Novel AVL-APC data analytics platform offers Pittsburgh transit system a systematic way for users and decision makers to understand system performance from many aspects of service quality, including passenger waiting time, stop-skipping frequency, bus bunching level, bus travel time, on-time performance, and bus fullness.
Understanding Transit System Performance Using AVL-APC Data: An Analytics Platform with Case Studies for the Pittsburgh Region
The platform offers a systematic way for users and decision makers to understand system performance from many aspects of service quality, including passenger waiting time, stop-skipping frequency, bus bunching level, bus travel time, on-time performance, and bus fullness. By combining the advantages of web applications (such as low cost for development and maintenance, convenience for access anywhere and anytime, customizability, and scalability) and of AVL-APC data (such as low cost, broad coverage, and high quality) the data analytics platform helps automate the public transit data requests and analysis process with high spatio-temporal resolutions. There are two major advantages when compared to similar platforms:
- All data fetching, visualization, and calculations in this platform use archived AVL-APC data. The dataset is able to provide historical bus arrival, departure, and load data accurately down to the trip and stop level, so queries may be performed for a single trip, stop, or route, up to the transit system in the Pittsburgh city area as a whole.
- The platform offers a systematic way for users and decision makers to examine system performance from many aspects of service quality, such as passenger waiting time, bunching, bus trips that skip stops due to heavy loads (stop-skipping), crowding level, travel time, and on-time performance. Those metrics can be accurately estimated in the platform at any desired spatiotemporal resolution, allowing a better understanding of system performance.
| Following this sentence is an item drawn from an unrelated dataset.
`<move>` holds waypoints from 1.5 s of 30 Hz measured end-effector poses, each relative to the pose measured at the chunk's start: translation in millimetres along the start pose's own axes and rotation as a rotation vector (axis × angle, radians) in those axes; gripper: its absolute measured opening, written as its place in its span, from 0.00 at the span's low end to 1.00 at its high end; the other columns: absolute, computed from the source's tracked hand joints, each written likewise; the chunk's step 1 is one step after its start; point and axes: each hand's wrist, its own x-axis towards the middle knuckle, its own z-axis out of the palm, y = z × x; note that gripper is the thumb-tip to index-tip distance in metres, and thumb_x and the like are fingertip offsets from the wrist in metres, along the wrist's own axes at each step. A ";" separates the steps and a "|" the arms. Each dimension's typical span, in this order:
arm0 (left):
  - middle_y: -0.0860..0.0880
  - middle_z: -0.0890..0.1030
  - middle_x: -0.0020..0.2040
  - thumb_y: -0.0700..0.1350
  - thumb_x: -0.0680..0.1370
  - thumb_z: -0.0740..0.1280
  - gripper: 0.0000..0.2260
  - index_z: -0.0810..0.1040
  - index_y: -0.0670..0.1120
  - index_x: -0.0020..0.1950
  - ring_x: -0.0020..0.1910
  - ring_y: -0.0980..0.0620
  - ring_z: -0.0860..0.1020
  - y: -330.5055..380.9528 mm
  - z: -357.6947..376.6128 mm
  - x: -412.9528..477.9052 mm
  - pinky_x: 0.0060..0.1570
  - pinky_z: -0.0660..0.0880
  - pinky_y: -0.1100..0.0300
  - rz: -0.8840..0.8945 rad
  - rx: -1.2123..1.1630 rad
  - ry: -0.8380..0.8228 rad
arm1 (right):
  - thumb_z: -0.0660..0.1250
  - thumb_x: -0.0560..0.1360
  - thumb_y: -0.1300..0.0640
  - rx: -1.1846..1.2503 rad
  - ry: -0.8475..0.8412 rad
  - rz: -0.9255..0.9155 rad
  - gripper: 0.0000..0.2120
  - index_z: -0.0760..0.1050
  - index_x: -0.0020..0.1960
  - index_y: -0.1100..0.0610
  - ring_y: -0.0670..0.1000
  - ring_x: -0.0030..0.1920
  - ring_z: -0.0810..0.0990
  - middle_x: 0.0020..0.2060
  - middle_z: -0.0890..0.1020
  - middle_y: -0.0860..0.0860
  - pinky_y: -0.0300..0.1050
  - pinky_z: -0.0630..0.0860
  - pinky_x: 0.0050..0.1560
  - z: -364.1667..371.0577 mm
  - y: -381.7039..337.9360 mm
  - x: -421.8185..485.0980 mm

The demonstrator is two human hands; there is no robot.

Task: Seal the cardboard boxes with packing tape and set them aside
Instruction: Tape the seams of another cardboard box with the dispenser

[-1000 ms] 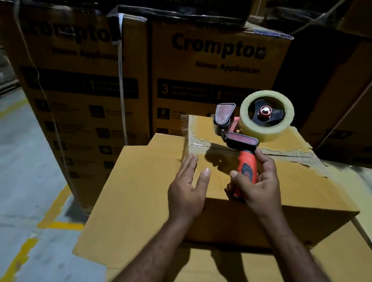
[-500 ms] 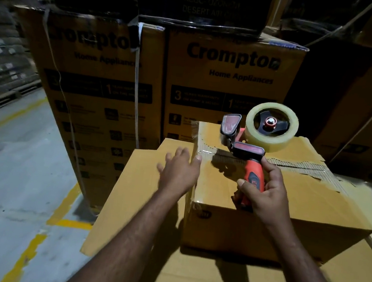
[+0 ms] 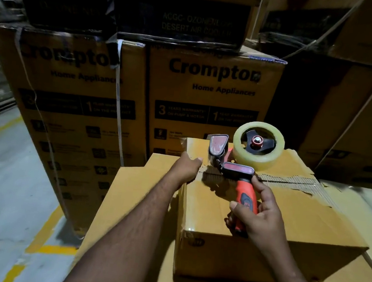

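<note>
Dim warehouse, stacked cartons (image 3: 211,97); box (image 3: 287,223) on flat cardboard (image 3: 130,204), seam torn; right hand (image 3: 262,218) grips tape dispenser (image 3: 237,170); left hand (image 3: 185,167) on box edge, grip unclear

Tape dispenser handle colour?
Red handle with a black inset, held in the right hand; head view.
</note>
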 end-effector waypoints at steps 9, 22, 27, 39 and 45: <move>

The AVL-APC data from September 2012 to March 2016 were archived in a database to support the development of a user-friendly web application that allows both users and managers to interactively query bus performance metrics for any bus routes, stops, or trips for any time period.
The study investigated two case studies for using the data analytics platform: Bus Bunching and Schedule Change Analysis.
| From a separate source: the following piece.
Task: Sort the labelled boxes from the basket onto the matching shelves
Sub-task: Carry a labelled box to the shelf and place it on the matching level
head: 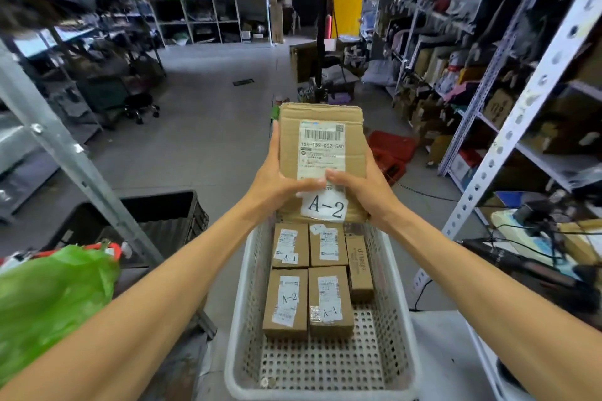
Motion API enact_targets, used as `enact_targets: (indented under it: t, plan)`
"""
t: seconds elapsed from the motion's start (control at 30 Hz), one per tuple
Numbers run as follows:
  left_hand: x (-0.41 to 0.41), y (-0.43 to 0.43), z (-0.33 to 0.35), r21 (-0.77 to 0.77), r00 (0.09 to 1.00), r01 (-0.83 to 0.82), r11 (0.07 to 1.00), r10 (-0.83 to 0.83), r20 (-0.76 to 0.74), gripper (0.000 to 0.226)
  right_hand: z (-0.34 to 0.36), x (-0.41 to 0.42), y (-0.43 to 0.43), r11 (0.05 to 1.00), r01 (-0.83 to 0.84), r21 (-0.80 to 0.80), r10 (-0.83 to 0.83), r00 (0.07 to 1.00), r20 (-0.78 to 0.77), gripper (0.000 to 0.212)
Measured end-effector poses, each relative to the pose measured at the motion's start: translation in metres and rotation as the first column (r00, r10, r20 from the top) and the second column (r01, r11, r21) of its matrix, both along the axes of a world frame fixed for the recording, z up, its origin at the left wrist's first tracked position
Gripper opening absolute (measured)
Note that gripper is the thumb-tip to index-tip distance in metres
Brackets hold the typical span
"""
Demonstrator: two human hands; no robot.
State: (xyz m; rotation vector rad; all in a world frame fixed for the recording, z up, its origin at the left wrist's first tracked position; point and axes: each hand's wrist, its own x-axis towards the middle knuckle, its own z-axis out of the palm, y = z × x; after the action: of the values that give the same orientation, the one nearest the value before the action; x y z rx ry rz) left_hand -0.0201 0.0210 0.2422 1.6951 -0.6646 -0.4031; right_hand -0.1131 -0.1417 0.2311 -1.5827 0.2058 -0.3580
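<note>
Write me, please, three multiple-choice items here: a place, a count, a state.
1. Where is the held box? A) over the white basket's far end B) on the floor C) on a shelf
2. How many boxes show inside the basket? A) two B) five C) nine
3. What grips the held box? A) one hand B) nothing C) both hands
1 A: it hangs above the basket's far end. 2 B: five lie on its floor. 3 C: left hand and right hand clasp it.

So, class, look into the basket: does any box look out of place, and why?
One does: the narrow box by the basket's right wall. The other four lie flat, white labels up; it shows only printed cardboard, no shelf label visible.
</note>
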Motion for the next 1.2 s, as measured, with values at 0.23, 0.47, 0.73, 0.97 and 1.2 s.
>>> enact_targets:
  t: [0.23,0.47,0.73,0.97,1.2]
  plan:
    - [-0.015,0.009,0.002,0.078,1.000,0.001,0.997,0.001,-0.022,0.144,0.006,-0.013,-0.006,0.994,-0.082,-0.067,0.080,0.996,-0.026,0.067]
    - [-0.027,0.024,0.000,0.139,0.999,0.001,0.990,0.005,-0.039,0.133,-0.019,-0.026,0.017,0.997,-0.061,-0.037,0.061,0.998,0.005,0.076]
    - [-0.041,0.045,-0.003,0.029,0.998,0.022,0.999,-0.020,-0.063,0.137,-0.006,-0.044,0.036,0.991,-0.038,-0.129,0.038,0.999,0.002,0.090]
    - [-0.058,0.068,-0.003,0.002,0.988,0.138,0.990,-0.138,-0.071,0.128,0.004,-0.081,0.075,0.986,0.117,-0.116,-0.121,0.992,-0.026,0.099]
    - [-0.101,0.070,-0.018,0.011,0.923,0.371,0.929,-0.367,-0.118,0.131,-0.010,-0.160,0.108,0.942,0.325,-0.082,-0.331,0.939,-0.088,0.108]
Case 1: Bus Bunching in Pittsburgh
This analysis compares the incidence of bunching between two high-ridership routes operated by the Port Authority of Allegheny County (PAAC) in Pittsburgh with different operational characteristics. Route P1 is a bus rapid transit (BRT) route that operates on a dedicated busway. Route 61C is a "key corridor" route that operates in mixed traffic connecting several of Pittsburgh’s business districts, including the central business district (CBD) and Oakland. Using AVL-APC data available through the analytics platform, hourly heat maps of bunching incidence for weekdays in the period of March 1 – March 31, 2016, were created for both Route 61C outbound and Route P1 outbound for the period from 12:00 to 10:00 p.m.
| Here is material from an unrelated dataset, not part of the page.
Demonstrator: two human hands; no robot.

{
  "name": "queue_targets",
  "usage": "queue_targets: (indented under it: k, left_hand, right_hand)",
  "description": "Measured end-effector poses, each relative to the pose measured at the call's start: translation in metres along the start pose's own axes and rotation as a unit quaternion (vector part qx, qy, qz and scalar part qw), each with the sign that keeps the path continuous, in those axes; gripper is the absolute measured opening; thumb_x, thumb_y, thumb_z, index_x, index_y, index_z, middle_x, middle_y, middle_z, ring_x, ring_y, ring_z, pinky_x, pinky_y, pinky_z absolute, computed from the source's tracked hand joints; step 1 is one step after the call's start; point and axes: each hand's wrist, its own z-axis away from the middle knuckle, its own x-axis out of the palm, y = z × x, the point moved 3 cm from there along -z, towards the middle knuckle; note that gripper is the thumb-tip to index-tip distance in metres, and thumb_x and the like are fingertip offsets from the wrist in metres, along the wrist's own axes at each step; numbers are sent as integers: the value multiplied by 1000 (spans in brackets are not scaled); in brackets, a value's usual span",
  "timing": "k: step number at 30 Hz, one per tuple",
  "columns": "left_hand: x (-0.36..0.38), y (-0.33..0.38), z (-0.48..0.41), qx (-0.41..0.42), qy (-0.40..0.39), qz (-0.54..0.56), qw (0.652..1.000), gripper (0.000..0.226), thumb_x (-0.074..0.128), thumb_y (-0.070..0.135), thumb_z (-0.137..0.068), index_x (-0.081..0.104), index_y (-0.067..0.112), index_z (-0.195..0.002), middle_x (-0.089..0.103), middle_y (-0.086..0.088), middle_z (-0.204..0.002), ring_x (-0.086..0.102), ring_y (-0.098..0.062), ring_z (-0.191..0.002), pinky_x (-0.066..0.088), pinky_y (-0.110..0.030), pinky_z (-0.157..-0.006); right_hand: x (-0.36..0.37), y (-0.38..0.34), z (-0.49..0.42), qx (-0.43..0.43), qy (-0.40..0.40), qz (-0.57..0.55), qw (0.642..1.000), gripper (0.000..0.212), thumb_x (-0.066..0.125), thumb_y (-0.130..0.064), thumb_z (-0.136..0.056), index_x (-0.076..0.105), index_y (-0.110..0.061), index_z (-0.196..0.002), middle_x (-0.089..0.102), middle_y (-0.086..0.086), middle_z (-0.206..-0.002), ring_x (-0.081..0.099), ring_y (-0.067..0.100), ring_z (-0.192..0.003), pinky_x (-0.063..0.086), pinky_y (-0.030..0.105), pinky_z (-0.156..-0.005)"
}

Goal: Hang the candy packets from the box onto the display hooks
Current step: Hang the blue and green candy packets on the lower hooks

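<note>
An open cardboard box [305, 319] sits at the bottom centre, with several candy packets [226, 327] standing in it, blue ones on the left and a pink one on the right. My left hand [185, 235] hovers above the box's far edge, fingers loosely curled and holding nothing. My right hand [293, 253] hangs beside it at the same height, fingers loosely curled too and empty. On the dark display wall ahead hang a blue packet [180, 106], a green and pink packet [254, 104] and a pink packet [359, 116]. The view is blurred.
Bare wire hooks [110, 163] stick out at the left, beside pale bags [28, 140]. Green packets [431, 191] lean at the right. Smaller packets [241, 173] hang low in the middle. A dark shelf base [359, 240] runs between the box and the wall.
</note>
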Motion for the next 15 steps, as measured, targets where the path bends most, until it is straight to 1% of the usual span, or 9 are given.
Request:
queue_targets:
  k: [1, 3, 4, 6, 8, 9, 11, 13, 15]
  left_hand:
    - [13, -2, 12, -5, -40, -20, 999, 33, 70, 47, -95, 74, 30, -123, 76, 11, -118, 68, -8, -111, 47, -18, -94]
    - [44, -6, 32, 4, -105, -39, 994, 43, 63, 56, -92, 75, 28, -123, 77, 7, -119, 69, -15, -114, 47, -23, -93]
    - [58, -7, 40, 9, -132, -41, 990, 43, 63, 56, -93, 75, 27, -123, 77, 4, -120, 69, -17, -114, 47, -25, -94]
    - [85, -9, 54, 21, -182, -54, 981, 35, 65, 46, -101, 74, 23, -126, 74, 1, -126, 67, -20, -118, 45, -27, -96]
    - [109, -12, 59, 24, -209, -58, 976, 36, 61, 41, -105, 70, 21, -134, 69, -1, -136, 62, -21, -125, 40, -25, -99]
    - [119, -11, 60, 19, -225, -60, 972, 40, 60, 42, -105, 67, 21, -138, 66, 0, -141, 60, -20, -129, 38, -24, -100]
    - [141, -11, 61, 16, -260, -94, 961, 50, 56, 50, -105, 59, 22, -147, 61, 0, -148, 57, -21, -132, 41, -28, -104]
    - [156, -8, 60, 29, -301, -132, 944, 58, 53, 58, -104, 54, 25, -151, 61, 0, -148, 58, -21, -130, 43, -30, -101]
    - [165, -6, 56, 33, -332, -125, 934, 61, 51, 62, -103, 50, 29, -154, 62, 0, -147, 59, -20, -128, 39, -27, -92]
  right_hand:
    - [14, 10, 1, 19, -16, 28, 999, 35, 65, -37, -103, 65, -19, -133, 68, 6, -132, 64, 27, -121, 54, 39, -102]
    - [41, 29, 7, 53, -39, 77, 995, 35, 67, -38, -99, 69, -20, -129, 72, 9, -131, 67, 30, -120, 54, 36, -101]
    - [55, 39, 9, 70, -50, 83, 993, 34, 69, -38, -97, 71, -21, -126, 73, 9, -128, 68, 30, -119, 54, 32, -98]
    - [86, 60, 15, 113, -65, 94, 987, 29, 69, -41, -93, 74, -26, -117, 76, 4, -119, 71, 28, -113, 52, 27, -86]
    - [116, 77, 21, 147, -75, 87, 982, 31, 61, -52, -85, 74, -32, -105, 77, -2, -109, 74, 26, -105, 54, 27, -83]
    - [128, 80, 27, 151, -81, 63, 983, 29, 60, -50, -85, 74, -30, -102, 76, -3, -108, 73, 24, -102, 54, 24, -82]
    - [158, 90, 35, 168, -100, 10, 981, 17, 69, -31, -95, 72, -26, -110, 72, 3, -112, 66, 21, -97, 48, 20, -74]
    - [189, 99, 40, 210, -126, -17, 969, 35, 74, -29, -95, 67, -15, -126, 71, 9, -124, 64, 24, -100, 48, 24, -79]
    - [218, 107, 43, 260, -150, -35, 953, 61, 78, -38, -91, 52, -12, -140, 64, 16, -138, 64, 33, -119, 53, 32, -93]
Case 2: Schedule Change Analysis for Route 61B
A comprehensive analysis was performed on Route 61B inbound, which travels from Braddock through Oakland to downtown Pittsburgh. Passenger waiting time, bunching level, crowding level, schedule deviation, and stop-skipping under two different bus schedules were studied and compared. The AVL-APC data used before the schedule change cover November 9–20, 2015 (except weekends), and the data after the schedule change cover November 30–December 11, 2015 (except weekends).
- Case 1: It was found that the incidence of bus bunching is heavily impacted by the location on the route as well as the time of day, and the bunching problem is more severe for bus routes operating in mixed traffic than for bus rapid transit, which operates along a dedicated busway.
- Case 2: The results showed that the new schedule leads to approximately 20 percent less average absolute schedule deviation, and approximately 10 percent less average passenger waiting time.